Redact sensitive data

expunct redact --text "Contact me at john@gmail.com"

Detect entities without modifying text

expunct detect --text "My email is john@gmail.com"

Process a file

expunct redact logs.txt

Redact binary files (PDF, DOCX, images, video, audio)

expunct redact report.pdf --output redacted_report.pdf

Use with pipes (great for scripts & agents)

cat logs.txt | expunct redact
echo "My SSN is 123-45-6789" | expunct detect

Cloud URI redaction

expunct redact --uri "gs://my-bucket/file.txt"
expunct redact --uri "s3://my-bucket/file.txt" --no-wait

JSON output (for scripting & AI agents)

expunct redact --text "My SSN is 123-45-6789" --json
expunct detect --text "Jane Doe" --json | jq '.findings[] | .entity_type'

🧱 How It Works

Your App / Logs / Files
           ↓
        Expunct
           ↓
   Clean, safe data
           ↓
AI / APIs / Analytics

Expunct acts as a privacy layer that removes sensitive data before it leaves your system.


📖 Commands

expunct redact

Redact PII from text, files, or URIs.

expunct redact --text "Call me at 555-1234"
expunct redact notes.txt
expunct redact scan.pdf -o redacted_scan.pdf
expunct redact --uri "gs://my-bucket/file.txt"
cat file.txt | expunct redact
Flag Description
--text, -t Inline text to redact
--uri, -u Cloud URI to redact
--output, -o Output file path (required for binary formats)
--language, -l Language code (default: en)
--policy-id, -p Policy ID to apply
--json Raw JSON output
--wait/--no-wait Wait for URI jobs (default: --wait)
--timeout Wait timeout in seconds (default: 300)

expunct detect

Detect PII entities without redacting. Shows entity type, value, confidence, and location.

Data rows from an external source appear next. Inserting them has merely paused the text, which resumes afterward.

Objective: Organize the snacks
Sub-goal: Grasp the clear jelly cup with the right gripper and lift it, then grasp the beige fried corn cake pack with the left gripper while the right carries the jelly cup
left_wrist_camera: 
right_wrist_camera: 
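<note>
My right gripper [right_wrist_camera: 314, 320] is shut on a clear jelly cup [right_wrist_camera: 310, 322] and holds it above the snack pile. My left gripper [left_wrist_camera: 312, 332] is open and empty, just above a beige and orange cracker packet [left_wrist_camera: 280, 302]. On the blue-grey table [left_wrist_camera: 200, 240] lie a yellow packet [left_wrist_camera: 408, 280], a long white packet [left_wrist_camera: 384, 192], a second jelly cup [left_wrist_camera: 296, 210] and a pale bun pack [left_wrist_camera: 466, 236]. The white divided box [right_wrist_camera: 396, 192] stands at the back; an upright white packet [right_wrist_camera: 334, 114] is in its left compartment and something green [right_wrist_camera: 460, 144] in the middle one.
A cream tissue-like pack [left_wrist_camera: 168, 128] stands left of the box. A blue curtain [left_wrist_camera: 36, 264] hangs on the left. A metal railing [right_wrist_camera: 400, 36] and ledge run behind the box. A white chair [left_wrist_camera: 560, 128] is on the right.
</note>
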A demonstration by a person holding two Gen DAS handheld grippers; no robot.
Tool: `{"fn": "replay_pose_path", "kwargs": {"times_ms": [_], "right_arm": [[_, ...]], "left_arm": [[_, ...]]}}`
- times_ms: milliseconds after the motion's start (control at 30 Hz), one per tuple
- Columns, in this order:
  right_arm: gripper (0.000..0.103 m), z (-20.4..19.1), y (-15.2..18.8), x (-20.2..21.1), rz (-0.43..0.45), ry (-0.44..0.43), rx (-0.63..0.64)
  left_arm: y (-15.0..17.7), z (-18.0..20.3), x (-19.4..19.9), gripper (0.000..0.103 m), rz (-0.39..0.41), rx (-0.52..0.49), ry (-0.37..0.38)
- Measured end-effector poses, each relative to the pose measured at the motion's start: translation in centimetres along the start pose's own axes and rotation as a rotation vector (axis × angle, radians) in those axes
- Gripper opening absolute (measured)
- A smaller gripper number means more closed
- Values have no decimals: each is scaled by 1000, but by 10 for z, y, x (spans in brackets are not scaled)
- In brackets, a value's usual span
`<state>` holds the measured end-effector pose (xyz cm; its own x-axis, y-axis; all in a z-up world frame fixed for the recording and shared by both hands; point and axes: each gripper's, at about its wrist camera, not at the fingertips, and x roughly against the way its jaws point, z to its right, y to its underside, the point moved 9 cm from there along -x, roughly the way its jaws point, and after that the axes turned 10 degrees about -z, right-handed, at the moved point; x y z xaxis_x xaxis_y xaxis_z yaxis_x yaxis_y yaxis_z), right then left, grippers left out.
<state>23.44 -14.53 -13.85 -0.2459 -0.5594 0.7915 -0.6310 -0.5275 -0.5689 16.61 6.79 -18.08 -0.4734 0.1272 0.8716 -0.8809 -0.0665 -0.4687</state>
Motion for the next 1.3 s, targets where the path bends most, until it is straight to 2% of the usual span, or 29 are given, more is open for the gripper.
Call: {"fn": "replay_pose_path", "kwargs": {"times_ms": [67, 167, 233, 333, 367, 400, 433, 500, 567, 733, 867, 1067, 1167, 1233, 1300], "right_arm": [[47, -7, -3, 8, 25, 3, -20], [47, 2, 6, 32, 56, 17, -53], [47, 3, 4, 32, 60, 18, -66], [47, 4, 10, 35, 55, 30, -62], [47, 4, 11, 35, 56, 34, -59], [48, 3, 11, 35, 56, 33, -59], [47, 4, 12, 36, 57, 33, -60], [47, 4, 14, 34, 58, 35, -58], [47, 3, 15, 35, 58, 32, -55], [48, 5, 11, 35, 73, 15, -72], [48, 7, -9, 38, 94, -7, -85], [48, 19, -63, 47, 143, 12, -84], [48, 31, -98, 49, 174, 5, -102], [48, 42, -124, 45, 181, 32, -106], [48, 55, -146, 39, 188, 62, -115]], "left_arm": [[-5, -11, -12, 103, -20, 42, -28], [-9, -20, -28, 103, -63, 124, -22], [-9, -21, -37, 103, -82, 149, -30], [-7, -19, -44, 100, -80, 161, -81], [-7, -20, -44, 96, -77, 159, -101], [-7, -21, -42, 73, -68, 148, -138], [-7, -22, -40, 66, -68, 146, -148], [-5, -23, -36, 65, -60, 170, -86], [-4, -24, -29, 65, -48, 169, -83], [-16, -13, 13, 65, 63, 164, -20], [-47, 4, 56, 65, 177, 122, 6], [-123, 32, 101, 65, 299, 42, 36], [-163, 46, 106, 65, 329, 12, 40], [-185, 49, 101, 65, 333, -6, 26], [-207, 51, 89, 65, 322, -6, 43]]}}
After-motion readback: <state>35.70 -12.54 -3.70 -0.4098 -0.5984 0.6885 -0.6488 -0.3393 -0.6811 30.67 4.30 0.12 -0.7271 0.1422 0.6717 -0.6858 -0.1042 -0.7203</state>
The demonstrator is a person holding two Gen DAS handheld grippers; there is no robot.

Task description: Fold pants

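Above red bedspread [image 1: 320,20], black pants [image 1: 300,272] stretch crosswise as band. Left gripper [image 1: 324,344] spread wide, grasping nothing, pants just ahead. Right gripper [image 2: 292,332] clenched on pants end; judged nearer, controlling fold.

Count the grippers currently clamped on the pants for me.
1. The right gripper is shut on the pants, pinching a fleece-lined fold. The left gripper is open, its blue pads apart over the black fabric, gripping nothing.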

expunct detect --text "My name is Jane Doe and my SSN is 123-45-6789"
expunct detect document.txt
expunct detect --uri "gs://bucket/file.txt"
echo "test@email.com" | expunct detect

expunct jobs

Manage redaction jobs.

expunct jobs list
expunct jobs list --status completed --page 2
expunct jobs get JOB_ID
expunct jobs download JOB_ID -o output.pdf
expunct jobs wait JOB_ID --timeout 600

expunct policies

Manage redaction policies.

expunct policies list
expunct policies create --name "strict" --confidence-threshold 0.9
expunct policies get POLICY_ID
expunct policies update POLICY_ID --name "updated-name"
expunct policies delete POLICY_ID --yes

expunct audit

View audit logs.

expunct audit list
expunct audit list --event-type redaction --page-size 50
expunct audit list --json

Document Intelligence commands (beta)

parse, extract, and safe-parse call the Expunct Document Intelligence API, which is currently in beta and feature-flag gated. Your tenant must be enabled before these commands will succeed; calls from disabled tenants return a 403. PDF and DOCX are the supported formats during beta.

expunct parse

Parse a PDF or DOCX into a canonical document structure (text, tables, headings, layout).

expunct parse report.pdf
expunct parse contract.docx --language en
expunct parse report.pdf --no-wait          # submit and return job ID immediately
expunct parse report.pdf --json             # raw JSON output
Flag Description
--language, -l Language code (default: en)
--wait/--no-wait Wait for job to complete (default: --wait)
--timeout Wait timeout in seconds (default: 300)
--json Raw JSON output

expunct extract

Extract structured fields from a parsed document using a JSON Schema or built-in template.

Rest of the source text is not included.